*** Opening Stored data ***
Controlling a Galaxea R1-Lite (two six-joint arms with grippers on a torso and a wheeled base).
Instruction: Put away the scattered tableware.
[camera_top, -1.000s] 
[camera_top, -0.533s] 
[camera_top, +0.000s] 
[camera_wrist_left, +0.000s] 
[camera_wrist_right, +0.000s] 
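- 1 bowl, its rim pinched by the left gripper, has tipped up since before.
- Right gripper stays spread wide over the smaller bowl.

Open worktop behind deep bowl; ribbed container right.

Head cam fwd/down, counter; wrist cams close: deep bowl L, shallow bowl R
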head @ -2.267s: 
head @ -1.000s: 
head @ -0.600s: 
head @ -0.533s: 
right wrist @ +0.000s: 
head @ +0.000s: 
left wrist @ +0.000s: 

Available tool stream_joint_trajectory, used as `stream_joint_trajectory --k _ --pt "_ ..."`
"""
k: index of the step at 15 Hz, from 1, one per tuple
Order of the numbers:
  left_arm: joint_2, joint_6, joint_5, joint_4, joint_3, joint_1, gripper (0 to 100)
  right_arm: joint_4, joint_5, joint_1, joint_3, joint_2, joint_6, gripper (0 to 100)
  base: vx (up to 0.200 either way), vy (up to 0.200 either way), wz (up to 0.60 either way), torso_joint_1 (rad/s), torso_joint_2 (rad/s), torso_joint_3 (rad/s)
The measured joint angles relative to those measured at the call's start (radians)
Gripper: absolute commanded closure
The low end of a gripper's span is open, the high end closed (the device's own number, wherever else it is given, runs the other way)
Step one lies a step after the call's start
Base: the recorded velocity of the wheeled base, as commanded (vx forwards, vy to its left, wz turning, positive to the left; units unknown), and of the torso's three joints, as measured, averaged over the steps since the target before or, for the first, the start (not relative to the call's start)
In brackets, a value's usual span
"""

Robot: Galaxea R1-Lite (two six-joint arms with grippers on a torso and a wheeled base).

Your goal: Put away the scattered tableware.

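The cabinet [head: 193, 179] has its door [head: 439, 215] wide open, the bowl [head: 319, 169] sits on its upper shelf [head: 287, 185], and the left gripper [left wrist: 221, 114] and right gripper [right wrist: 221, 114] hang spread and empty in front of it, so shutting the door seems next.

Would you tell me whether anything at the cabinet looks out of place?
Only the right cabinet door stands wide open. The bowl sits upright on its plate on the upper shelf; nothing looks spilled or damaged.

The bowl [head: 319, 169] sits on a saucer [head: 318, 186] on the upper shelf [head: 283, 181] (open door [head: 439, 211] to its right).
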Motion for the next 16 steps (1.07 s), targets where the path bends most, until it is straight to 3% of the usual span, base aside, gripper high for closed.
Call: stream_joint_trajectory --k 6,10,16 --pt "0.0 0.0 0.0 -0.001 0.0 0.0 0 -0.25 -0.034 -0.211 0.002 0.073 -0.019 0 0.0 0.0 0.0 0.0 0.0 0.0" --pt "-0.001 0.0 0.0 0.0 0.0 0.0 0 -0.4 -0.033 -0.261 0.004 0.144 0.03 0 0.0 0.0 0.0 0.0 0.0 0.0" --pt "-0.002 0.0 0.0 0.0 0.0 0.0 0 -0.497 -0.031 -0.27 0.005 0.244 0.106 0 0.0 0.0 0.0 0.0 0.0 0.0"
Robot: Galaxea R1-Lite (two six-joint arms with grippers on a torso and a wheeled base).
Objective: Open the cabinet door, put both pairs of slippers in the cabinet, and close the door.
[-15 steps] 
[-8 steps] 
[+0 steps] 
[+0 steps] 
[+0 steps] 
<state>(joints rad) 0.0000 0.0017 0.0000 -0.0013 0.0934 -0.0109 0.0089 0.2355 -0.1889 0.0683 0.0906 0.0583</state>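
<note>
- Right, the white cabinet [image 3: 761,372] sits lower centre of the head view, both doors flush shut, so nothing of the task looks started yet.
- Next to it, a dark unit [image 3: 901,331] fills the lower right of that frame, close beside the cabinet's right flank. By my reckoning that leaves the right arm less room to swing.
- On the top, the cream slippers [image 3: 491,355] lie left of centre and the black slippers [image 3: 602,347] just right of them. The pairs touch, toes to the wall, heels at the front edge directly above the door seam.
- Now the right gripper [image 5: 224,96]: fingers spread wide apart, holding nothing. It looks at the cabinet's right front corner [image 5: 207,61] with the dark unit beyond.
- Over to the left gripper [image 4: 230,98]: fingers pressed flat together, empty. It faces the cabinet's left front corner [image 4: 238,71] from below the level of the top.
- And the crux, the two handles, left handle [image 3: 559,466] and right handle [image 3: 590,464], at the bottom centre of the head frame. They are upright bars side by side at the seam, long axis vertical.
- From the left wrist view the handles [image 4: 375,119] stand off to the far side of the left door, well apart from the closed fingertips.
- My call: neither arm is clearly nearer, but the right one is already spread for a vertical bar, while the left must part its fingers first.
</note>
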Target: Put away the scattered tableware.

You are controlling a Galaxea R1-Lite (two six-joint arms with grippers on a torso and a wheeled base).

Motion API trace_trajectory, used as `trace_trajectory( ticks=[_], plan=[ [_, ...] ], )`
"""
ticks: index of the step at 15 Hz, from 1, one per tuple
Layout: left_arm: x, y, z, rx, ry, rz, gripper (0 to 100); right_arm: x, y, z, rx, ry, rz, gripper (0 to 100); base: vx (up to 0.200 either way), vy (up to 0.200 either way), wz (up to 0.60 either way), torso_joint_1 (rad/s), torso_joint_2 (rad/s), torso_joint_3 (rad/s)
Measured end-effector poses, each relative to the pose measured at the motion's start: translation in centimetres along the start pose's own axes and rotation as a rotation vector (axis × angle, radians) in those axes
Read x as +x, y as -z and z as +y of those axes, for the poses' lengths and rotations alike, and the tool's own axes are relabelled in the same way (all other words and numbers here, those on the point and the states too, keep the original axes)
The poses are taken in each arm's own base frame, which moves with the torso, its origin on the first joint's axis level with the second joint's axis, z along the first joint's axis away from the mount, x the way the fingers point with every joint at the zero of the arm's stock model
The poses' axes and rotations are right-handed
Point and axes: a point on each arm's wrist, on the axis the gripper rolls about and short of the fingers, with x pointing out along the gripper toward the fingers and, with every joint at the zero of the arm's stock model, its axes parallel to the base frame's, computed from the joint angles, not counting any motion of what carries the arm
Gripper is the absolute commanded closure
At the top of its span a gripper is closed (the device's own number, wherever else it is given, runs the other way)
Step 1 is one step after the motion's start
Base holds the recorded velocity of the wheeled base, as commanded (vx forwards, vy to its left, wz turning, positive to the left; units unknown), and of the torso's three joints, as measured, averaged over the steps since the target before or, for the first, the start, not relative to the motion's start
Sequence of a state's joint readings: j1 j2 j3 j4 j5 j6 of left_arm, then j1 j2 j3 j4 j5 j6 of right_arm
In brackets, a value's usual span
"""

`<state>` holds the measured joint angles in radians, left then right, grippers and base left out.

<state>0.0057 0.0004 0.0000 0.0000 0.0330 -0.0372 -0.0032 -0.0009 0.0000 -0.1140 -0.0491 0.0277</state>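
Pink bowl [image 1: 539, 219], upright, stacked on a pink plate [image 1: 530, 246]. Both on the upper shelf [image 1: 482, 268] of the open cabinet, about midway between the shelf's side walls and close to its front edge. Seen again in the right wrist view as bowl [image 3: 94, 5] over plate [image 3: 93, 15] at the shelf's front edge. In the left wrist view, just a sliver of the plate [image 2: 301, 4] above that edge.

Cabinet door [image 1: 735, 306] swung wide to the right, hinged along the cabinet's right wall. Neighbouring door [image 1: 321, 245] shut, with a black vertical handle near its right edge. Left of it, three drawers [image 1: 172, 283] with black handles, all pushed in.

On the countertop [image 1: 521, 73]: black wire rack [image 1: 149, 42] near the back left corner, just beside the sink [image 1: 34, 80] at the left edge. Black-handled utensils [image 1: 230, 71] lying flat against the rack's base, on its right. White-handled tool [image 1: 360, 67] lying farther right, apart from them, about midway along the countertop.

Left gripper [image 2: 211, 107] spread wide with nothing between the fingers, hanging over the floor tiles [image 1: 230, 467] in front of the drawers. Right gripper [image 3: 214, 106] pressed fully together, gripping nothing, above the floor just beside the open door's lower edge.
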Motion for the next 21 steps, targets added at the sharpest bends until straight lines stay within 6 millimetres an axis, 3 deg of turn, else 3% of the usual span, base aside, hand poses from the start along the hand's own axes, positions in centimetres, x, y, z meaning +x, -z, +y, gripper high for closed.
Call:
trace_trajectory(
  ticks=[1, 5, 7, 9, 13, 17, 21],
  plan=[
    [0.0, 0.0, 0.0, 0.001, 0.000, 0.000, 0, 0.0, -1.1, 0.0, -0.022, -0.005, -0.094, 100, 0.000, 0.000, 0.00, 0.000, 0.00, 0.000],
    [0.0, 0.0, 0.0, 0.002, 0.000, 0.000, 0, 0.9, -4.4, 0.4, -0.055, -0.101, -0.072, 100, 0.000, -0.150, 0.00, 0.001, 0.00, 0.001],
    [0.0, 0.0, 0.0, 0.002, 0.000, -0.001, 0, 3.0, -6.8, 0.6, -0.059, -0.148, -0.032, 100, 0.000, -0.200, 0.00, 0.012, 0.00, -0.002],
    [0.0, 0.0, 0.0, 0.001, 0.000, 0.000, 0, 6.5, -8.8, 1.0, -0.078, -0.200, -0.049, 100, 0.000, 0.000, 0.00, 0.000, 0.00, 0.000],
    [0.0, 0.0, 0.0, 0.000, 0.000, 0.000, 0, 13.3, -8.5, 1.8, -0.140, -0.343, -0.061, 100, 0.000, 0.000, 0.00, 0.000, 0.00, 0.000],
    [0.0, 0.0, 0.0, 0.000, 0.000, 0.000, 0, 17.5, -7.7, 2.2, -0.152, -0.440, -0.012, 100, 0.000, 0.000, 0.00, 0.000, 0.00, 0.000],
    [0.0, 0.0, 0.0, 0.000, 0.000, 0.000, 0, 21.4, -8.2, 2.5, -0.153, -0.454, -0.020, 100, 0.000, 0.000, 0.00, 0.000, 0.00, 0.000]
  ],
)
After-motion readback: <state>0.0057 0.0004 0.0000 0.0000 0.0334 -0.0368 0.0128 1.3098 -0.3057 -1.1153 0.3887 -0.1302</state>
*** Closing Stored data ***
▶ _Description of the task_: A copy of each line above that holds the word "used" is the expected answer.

▶ _Task answer_:
Available tool stream_joint_trajectory, used as `stream_joint_trajectory --k _ --pt "_ ..."`
Motion API trace_trajectory, used as `trace_trajectory( ticks=[_], plan=[ [_, ...] ], )`

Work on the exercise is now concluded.